Em situações normais de temperatura e pressão, qualquer outra mulher me chamaria de idiota, viraria as costas e passaria uma boa parte da vida me difamando para as amigas. Confesso que ela me chamou de idiota, sim, mas não foi embora. Ela ficou e riu. Riu como nunca naquela noite. Para os meus propósitos originais, era como se a tivesse feito gozar como nunca. Ao menos o assunto era sexo, o que ajuda na analogia.
- Você está sendo muito rigoroso – sua réplica foi interrompida primeiro pelo garçom que trouxe mais uma rodada de chopp e depois interrompida para brindarmos e dar o primeiro gole. – Sexo é bom de qualquer jeito.
- Não disse que era ruim. Apenas mencionei a classificação por alto, você se interessou e dissertei sobre. Para mim, sexo também é bom de qualquer forma. Inclusive sozinho.
- Sim, adoro sozinha. Poucos superam o que alcanço sozinha.
- Então vamos combinar o seguinte – fiz uma pausa para mais um gole e também dar um ar de suspense à minha proposta. – Como disse, queria sair apenas para tomar um chopp. Nada de flertes ou algo do tipo. Vamos lá para casa, você brinca sozinha e eu assisto. De uma maneira muito estranha terei conseguido cumprir com a minha proposta original e você ainda terá um final de noite espetacular.
- Ah seu fofo – agora foi a vez dela fazer uma pausa dramática para beber seu chopp. – Já estava nos meus planos ter um final de noite espetacular. Cabe apenas a você querer participar efetivamente ou não.
Mulheres bem resolvidas com iniciativa são as minhas favoritas e as que mais me intimidam. Talvez uma coisa explique a outra. Não bastante, estávamos no oitavo ou nono chopp. Não me recordo. Eram muitas coisas favoráveis para inverter a noite.
Eu sei que estou parecendo um frouxo nessa ladainha, mas o histórico me obriga a fazer isso. Estou talvez na minha última chance e, como disse inclusive para ela, já arruinei com a vida de muita gente. Precisava ao menos uma vez provar para mim mesmo que era capaz de manter uma meta estabelecida. E, convenhamos, ela era um teste à altura.
- Baby, estou começando a achar que está levando para o lado pessoal essa coisa de provar que era balela o meu objetivo de noite.
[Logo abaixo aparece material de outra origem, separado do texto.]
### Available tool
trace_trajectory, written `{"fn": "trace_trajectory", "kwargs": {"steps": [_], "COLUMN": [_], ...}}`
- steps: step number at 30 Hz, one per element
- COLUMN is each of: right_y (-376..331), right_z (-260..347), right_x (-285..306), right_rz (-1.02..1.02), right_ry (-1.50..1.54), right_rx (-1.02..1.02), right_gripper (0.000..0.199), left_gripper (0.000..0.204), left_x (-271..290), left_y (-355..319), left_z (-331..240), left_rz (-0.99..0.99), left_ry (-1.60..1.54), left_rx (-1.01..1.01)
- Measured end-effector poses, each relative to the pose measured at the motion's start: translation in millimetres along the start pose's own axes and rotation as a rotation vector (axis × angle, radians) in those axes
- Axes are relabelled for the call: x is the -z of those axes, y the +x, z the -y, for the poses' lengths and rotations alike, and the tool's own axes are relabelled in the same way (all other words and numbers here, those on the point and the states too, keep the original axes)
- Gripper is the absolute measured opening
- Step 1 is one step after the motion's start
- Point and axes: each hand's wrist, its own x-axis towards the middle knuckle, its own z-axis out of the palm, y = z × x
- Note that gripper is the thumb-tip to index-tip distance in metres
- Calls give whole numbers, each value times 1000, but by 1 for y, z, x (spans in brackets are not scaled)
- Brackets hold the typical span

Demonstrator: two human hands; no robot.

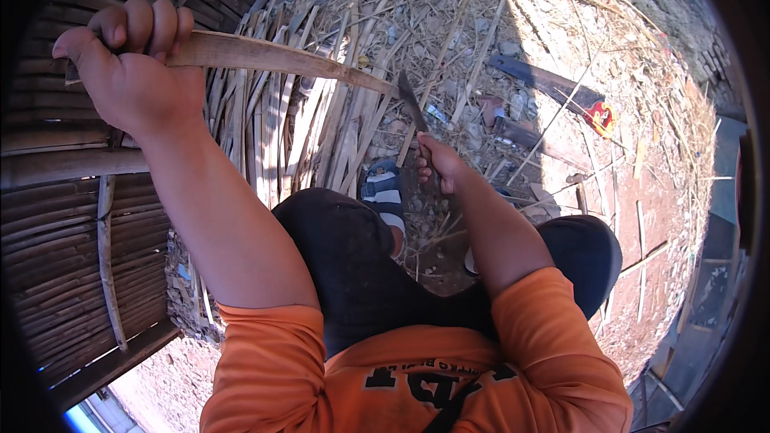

Ela deu mais um gole no chopp, apoiou seus cotovelos na mesa para melhor se aproximar de mim. Em seguida, deixou propositalmente o decote exposto. Olhou para um lado, olhou para o outro e voltou a me olhar. Ensaiou que ia começar a falar algo, se conteve, molhou os lábios e aí sim falou:
- Deixa eu ver se entendi bem, baby – faço uma ressalva para dizer que adoro quando usam esse termo para debochar de mim. – Você vai insistir nessa posição de se manter irredutível, para ganhar um jogo que você mesmo inventou e no final nenhum dos dois na realidade saem ganhando?
- Você assim faz parecer terrível. Não é tão simples. É uma coisa própria com fundamentos.
- Ok – ela começou a se levantar. – Devo ficar feliz por você ao menos?
- Não precisa disso – fiz um gesto para que se sentasse. – Vamos combinar o seguinte. Sábado agora nos esbarraremos propositalmente sem querer aqui. Estarei sem objetivos ou provas pré-estabelecidas. De quebra, estarei orgulhoso da minha conquista de hoje.
- Não vai ter sábado – ela continuou a se levantar. – Sabe por qual motivo? Porque não sou daqui e volto para a minha cidade amanhã de tarde. Entende a razão por ser tão decidida?
Na manhã seguinte, pouco depois de meio-dia, eu e Michele tomamos coragem de sair da cama para tomar café na padaria aqui da esquina. Comemos, ofereci em seguida carona, ela disse que não precisava, bastava acompanha-la até o ponto de taxi.
- Que horas vai embora?
- Para onde?
- Para a sua cidade.
- Eu moro em São Cristóvão, bobinho. Esqueceu que comentei que te vi outras vezes por lá no bar? Nos vemos no sábado?